Brief — Begin at the top of the following data. Copy each line exactly until you have copied the line containing "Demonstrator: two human".

── Data under study

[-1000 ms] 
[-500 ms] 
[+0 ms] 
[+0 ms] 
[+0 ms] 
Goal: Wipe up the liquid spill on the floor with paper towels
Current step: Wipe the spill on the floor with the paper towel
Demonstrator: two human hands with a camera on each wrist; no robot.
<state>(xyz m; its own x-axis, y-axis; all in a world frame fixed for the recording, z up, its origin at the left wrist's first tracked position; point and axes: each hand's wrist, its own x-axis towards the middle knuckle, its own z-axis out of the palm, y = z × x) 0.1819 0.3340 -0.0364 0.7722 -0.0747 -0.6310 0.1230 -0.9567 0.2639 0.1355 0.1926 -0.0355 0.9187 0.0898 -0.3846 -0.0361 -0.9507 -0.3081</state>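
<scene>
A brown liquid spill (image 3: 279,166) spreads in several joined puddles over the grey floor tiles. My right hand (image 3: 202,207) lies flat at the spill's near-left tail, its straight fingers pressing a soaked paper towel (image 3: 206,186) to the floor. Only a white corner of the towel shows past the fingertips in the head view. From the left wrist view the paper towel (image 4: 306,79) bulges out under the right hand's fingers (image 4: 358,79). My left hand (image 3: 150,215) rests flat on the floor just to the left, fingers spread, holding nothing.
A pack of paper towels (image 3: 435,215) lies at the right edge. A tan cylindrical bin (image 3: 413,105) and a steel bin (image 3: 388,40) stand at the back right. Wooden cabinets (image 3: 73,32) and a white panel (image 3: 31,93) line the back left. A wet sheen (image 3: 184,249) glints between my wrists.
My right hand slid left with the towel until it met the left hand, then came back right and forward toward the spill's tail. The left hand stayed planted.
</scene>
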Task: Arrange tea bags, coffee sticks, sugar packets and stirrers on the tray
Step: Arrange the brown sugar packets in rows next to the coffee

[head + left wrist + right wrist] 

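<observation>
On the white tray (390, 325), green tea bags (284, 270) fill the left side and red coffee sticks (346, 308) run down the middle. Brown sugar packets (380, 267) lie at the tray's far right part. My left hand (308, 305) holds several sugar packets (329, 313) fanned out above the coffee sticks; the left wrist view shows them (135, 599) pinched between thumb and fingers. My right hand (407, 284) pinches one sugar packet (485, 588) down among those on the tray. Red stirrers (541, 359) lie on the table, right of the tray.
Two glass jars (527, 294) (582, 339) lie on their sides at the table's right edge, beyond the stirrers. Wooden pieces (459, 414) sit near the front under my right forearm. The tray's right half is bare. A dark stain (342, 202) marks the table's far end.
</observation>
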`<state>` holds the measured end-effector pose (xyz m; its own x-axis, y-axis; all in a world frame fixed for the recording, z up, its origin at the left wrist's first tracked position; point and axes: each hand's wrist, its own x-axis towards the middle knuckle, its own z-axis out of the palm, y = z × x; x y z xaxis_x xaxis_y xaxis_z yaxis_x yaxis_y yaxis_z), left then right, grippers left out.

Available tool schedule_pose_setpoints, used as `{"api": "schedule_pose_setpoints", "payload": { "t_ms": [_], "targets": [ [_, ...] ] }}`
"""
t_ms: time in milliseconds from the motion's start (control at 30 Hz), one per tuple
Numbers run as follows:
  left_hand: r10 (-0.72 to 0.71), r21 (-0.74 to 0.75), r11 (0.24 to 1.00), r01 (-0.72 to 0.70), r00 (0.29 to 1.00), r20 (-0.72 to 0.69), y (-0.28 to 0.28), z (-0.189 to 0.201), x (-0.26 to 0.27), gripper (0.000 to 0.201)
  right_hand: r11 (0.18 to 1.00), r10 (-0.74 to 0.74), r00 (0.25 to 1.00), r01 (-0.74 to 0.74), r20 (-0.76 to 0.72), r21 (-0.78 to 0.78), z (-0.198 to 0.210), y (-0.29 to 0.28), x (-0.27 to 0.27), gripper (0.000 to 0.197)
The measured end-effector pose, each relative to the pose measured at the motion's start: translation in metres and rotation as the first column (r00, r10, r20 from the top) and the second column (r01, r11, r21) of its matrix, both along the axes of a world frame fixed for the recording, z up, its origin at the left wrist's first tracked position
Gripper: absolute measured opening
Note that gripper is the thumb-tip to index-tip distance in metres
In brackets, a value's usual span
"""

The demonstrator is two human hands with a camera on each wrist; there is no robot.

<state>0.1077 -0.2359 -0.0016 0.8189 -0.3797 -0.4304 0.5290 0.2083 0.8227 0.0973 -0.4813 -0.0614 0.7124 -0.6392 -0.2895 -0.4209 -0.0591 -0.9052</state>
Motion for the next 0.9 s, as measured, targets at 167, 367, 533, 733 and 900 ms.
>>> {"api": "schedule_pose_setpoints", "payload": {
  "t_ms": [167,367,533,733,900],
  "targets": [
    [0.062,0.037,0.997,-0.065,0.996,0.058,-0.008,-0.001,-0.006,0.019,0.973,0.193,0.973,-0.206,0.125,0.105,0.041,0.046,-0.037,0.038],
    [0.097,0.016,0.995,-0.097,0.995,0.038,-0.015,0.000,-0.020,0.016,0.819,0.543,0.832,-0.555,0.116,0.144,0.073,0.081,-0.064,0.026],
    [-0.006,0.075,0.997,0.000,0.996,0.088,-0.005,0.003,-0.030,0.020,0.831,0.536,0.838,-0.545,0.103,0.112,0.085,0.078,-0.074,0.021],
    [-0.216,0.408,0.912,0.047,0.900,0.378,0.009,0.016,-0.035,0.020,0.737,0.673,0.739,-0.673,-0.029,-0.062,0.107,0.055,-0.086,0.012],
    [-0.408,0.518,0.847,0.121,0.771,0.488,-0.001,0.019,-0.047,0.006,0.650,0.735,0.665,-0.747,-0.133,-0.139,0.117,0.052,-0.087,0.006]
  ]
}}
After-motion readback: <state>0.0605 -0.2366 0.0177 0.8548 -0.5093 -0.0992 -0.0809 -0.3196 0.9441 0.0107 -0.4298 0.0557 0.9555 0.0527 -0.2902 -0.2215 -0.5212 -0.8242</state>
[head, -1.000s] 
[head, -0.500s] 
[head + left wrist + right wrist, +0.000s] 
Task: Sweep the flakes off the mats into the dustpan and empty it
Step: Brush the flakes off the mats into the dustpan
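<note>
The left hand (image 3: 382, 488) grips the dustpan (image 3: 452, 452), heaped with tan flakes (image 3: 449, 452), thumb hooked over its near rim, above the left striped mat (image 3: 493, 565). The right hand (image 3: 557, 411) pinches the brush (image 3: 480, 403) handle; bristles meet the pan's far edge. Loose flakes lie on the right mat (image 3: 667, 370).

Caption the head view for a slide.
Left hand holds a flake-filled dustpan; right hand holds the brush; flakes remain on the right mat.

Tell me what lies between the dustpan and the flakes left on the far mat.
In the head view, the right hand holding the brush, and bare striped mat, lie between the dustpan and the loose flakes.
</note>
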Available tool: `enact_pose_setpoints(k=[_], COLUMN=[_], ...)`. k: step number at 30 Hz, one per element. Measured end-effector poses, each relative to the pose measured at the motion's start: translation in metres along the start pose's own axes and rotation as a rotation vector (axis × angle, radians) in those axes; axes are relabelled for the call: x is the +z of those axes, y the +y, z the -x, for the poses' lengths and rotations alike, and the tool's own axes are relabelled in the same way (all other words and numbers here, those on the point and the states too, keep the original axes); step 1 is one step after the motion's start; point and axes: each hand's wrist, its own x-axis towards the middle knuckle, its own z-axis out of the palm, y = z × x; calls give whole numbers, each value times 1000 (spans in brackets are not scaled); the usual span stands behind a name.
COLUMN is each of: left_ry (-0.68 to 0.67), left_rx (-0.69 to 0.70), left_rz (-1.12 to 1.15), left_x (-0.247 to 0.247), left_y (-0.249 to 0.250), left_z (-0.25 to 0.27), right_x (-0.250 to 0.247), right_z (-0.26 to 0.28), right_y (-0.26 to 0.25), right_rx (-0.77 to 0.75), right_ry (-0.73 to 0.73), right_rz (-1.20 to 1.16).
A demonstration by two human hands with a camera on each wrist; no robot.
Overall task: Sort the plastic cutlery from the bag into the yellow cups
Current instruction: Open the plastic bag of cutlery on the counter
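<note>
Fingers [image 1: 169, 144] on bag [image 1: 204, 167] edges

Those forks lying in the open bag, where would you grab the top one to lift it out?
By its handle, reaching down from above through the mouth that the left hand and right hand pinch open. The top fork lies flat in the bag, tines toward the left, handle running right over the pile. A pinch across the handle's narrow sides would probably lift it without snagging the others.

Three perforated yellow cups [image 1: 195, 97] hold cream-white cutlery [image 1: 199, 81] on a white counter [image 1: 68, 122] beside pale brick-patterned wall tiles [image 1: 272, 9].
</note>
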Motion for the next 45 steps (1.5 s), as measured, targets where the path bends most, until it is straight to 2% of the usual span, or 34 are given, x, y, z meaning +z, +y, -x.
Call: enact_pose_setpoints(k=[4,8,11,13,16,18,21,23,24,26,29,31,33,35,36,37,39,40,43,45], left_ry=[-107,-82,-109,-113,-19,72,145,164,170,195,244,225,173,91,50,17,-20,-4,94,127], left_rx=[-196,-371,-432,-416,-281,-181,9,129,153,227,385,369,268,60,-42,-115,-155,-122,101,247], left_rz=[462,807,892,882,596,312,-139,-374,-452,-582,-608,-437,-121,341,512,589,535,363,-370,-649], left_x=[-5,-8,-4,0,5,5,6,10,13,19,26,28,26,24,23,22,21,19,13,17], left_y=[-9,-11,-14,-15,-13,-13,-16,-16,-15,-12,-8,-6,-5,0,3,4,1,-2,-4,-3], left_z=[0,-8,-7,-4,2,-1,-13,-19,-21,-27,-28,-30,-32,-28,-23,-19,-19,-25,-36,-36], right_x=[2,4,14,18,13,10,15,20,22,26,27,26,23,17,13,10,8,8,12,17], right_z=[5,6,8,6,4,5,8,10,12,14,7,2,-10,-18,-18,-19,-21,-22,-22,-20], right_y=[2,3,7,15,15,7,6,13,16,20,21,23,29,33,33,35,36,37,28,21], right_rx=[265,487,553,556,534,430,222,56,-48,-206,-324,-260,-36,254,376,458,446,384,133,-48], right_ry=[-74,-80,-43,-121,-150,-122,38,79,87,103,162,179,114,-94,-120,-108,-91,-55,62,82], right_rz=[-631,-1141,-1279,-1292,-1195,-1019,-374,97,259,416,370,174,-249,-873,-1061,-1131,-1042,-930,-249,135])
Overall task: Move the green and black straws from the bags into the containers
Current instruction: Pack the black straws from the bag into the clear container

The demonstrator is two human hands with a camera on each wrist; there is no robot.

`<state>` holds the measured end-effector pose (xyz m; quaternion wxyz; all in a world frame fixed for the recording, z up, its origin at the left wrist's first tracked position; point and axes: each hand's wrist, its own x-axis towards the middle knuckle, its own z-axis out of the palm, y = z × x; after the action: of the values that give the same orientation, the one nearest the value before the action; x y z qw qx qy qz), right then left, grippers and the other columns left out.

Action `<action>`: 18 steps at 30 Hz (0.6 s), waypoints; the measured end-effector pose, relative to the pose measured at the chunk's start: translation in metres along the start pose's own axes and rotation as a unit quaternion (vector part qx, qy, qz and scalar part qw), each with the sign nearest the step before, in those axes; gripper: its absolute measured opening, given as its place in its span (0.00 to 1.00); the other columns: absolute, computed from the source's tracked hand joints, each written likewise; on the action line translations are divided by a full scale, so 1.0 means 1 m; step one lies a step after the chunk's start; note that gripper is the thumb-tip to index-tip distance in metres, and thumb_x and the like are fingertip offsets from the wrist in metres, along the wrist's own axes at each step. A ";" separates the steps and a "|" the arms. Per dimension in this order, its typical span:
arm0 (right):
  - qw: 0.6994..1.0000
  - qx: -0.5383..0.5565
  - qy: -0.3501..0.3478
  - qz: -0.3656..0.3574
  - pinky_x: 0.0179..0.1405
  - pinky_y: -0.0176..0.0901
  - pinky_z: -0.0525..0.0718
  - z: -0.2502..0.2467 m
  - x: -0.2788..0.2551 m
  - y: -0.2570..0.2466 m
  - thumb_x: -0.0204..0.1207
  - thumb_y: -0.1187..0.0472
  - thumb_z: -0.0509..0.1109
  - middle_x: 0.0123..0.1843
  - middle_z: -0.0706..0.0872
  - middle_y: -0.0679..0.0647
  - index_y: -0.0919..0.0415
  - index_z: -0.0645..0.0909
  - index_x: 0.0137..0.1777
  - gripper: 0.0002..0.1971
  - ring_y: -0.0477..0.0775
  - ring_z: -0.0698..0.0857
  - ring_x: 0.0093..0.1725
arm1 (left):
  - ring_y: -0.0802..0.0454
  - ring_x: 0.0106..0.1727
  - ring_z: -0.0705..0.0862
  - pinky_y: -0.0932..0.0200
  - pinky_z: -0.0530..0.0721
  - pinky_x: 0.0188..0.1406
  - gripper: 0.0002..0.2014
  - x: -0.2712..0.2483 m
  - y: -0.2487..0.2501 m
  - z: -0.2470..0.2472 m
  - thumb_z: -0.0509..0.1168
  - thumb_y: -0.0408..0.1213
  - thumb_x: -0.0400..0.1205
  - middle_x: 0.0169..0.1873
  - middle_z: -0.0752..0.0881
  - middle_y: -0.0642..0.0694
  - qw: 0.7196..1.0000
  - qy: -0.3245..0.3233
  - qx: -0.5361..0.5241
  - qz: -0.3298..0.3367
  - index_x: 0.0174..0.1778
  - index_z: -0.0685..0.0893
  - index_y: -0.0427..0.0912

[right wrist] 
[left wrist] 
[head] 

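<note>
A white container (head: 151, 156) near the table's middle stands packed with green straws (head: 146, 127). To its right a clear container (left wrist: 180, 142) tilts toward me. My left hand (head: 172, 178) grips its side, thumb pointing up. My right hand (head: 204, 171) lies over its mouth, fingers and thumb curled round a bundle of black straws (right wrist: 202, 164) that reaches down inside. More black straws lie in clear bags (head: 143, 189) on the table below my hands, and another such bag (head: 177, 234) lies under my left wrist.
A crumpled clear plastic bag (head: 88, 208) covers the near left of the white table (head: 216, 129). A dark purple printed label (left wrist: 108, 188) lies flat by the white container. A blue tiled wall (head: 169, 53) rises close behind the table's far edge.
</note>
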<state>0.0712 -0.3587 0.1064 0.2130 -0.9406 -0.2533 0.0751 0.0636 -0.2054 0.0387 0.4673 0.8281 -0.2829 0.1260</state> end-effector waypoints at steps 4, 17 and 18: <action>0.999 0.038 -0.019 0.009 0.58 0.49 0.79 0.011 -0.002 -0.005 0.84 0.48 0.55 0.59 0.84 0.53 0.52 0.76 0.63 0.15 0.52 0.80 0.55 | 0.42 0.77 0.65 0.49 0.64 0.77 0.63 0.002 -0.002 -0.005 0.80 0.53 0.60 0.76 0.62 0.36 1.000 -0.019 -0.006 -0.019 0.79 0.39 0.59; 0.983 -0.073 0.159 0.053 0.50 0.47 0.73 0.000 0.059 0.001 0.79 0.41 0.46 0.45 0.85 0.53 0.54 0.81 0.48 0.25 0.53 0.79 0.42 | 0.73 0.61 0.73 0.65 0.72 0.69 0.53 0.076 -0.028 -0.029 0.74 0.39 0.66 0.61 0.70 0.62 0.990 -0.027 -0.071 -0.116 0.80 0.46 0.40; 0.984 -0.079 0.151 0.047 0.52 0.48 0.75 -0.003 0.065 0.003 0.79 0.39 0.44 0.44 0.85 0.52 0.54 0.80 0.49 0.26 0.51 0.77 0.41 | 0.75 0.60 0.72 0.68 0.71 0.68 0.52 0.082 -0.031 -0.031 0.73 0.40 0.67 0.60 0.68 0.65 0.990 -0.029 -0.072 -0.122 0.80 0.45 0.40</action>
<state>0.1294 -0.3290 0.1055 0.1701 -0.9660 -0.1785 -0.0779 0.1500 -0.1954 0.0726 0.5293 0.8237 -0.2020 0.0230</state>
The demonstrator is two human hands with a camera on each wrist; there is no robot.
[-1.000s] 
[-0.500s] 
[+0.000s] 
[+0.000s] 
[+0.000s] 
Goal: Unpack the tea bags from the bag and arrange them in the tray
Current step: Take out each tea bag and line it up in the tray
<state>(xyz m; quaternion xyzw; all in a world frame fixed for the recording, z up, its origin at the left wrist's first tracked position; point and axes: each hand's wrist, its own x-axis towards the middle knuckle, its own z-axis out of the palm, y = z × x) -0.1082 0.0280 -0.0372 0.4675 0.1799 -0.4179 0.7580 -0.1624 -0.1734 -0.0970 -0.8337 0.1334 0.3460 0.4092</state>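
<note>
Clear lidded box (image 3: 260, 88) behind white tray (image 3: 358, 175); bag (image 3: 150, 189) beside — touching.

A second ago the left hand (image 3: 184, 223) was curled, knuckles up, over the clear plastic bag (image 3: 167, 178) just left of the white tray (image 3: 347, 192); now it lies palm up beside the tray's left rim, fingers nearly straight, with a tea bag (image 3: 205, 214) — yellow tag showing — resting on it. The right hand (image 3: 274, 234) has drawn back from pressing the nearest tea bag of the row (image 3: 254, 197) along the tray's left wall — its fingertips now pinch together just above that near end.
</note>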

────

Response box —
[-1000 ms] 
[-500 ms] 
[+0 ms] 
[+0 ms] 
[+0 ms] 
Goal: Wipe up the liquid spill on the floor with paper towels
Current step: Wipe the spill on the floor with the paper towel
Demonstrator: two human hands with a camera on each wrist; no robot.

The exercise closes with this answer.